L’attentato contro la Corte Suprema Federale (STF) dovrebbe rafforzare le indagini della Polizia Federale contro Jair Bolsonaro (PL) per un presunto tentativo di colpo di stato e le pressioni, successivamente, sulla Procura Generale affinché denunci l’ex presidente. Questo giovedì (14), il giorno dopo le esplosioni davanti alla sede della Corte, diversi ministri hanno associato l’attacco alla storia delle provocazioni e dei gesti di belligeranza compiuti da Bolsonaro e dal suo gruppo politico nei confronti della Corte e dei suoi membri, che si sono intensificati dopo la legge dell’8 gennaio 2023.

Nelle dichiarazioni rilasciate all’inizio del processo, il presidente della STF, Luís Roberto Barroso; il preside, Gilmar Mendes; e il ministro Alexandre de Moraes, che condurrà le indagini sul caso, sono stati unanimi nel loro discorso sul fatto che le esplosioni, trattate come un atto di terrorismo, sono il risultato del discorso aggressivo rivolto alla STF non solo da Bolsonaro negli ultimi anni, ma anche da politici alleati – i due hanno evidenziato, in questo senso, il video del 2021 dell’ex deputato Daniel Silveira con minacce, le ricorrenti manifestazioni contro la Corte dall’inizio del governo Bolsonaro e i blocchi sulle strade e negli accampamenti nel caserma dopo l’elezione del presidente Luiz Inácio Lula da Silva nel 2022.

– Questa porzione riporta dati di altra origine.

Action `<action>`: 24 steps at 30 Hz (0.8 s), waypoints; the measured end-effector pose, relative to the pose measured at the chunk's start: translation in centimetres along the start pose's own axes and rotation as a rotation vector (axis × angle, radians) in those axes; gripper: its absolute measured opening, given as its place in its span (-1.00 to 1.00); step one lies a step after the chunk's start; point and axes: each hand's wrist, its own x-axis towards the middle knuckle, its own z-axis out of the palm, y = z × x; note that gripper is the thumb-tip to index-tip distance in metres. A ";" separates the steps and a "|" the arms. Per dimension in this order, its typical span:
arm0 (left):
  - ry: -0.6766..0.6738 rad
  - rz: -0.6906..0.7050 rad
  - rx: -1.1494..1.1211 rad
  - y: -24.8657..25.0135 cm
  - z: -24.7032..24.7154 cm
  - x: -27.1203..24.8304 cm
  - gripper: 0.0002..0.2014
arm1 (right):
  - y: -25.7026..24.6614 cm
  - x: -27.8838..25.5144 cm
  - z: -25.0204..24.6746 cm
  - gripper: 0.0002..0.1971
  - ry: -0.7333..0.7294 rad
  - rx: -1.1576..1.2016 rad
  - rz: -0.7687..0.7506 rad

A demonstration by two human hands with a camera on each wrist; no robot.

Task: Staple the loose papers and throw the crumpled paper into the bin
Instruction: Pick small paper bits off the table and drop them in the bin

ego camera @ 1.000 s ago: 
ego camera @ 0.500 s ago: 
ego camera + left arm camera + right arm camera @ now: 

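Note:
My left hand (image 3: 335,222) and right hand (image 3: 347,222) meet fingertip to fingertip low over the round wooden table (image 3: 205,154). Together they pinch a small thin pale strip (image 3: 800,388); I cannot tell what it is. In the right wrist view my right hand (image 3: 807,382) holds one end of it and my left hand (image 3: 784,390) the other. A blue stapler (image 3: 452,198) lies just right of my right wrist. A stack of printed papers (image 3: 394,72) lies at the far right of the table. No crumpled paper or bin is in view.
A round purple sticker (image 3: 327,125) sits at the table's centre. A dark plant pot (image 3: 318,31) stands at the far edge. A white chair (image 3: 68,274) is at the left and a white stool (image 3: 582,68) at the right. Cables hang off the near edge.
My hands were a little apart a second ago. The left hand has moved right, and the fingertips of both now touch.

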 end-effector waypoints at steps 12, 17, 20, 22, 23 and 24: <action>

Barroso, Mendes e Moraes hanno criticato anche il tentativo di amnistia nei confronti dei manifestanti che all’inizio dell’anno scorso hanno invaso e vandalizzato la sede della STF, il Palácio do Planalto e il Congresso. Oltre a cercare di promuovere l’avanzamento di questa proposta al Congresso, Bolsonaro cerca la sua inclusione per liberarsi dalle indagini sul tentativo di colpo di stato e da altri sospetti derivanti dalle indagini di Moraes – presunta appropriazione di doni e falsificazione delle carte di vaccinazione -, oltre a la condanna di ineleggibilità pronunciata dal Tribunale Superiore Elettorale (TSE).

“Vogliono perdonare senza nemmeno condannare”, ha detto Barroso in un discorso in plenaria, in riferimento alla proposta di amnistia. Successivamente, interrogato da Gazzetta del Popolo Durante un’intervista alla stampa ha difeso la conclusione dell’inchiesta sui mentori intellettuali dell’8 gennaio, nella quale è indagato Bolsonaro.

“Non so fino alla fine delle indagini chi verrà accusato. Non ho opinioni precostituite o pregiudizi nei confronti di nessuno. Ma penso che sia giunto il momento per noi di poter concludere questa indagine”, ha affermato. Barroso ha riferito di aver parlato recentemente dell’inchiesta con Moraes e con il direttore generale del FP, Andrei Rodrigues.

“Credo che siamo già vicini alla fine perché questo materiale venga consegnato alla Procura Generale della Repubblica, che poi verificherà chi ci sono prove e chi non ci sono prove. Vedi: non si punisce la divergenza politica, si punisce se c’è un reato. Pertanto, se viene riscontrato un crimine, dobbiamo indagare”, ha affermato.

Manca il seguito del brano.